● **Input**
##########
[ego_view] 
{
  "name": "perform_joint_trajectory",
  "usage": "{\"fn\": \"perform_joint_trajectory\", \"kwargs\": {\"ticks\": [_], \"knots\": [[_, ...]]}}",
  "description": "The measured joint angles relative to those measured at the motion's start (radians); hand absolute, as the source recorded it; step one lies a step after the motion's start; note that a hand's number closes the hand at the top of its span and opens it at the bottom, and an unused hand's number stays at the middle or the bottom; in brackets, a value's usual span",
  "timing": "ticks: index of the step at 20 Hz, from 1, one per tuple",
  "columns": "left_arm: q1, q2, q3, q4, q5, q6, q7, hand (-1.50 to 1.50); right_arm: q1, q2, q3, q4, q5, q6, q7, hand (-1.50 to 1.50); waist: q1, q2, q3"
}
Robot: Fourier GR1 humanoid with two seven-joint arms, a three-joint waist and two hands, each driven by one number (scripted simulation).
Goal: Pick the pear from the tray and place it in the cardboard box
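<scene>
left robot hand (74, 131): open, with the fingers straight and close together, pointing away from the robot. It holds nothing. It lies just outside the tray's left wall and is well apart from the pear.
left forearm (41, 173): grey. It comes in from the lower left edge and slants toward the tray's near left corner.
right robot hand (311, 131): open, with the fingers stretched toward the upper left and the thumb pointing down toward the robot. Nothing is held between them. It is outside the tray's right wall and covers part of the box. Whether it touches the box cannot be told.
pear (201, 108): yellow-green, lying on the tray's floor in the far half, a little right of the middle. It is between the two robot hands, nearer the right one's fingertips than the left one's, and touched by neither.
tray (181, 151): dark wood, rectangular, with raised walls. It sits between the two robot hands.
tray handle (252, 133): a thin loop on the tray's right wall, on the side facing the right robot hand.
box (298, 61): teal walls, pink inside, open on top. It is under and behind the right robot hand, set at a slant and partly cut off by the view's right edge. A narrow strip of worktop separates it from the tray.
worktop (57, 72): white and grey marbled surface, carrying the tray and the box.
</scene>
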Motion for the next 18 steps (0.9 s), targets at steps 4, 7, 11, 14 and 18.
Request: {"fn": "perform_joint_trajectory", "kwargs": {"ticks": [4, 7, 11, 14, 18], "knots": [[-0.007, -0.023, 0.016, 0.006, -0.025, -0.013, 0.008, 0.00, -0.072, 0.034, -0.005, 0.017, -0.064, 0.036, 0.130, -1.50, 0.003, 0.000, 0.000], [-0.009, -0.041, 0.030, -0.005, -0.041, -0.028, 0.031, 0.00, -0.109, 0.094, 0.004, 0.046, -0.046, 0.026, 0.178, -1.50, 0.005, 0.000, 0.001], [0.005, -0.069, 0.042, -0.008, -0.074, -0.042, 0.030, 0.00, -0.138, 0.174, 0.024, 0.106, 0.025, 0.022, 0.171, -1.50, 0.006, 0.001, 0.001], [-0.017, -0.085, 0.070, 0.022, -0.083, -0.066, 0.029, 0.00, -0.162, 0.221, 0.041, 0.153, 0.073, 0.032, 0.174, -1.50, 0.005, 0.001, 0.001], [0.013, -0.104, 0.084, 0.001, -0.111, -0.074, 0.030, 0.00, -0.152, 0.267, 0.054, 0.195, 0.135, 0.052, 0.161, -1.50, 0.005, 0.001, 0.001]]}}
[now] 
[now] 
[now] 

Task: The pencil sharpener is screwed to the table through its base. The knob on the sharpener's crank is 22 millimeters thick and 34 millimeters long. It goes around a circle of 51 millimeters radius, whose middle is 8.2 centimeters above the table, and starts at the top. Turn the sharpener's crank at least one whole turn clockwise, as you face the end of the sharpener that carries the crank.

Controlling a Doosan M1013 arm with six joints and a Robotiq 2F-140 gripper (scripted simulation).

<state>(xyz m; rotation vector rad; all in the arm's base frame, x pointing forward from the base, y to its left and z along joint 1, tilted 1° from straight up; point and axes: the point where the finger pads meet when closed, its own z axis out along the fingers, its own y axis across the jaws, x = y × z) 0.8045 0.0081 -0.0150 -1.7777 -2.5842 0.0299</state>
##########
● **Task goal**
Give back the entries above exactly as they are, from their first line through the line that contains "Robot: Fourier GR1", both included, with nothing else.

● **Response box**
[ego_view] 
{
  "name": "perform_joint_trajectory",
  "usage": "{\"fn\": \"perform_joint_trajectory\", \"kwargs\": {\"ticks\": [_], \"knots\": [[_, ...]]}}",
  "description": "The measured joint angles relative to those measured at the motion's start (radians); hand absolute, as the source recorded it; step one lies a step after the motion's start; note that a hand's number closes the hand at the top of its span and opens it at the bottom, and an unused hand's number stays at the middle or the bottom; in brackets, a value's usual span",
  "timing": "ticks: index of the step at 20 Hz, from 1, one per tuple",
  "columns": "left_arm: q1, q2, q3, q4, q5, q6, q7, hand (-1.50 to 1.50); right_arm: q1, q2, q3, q4, q5, q6, q7, hand (-1.50 to 1.50); waist: q1, q2, q3"
}
Robot: Fourier GR1 humanoid with two seven-joint arms, a three-joint waist and two hands, each driven by one number (scripted simulation).

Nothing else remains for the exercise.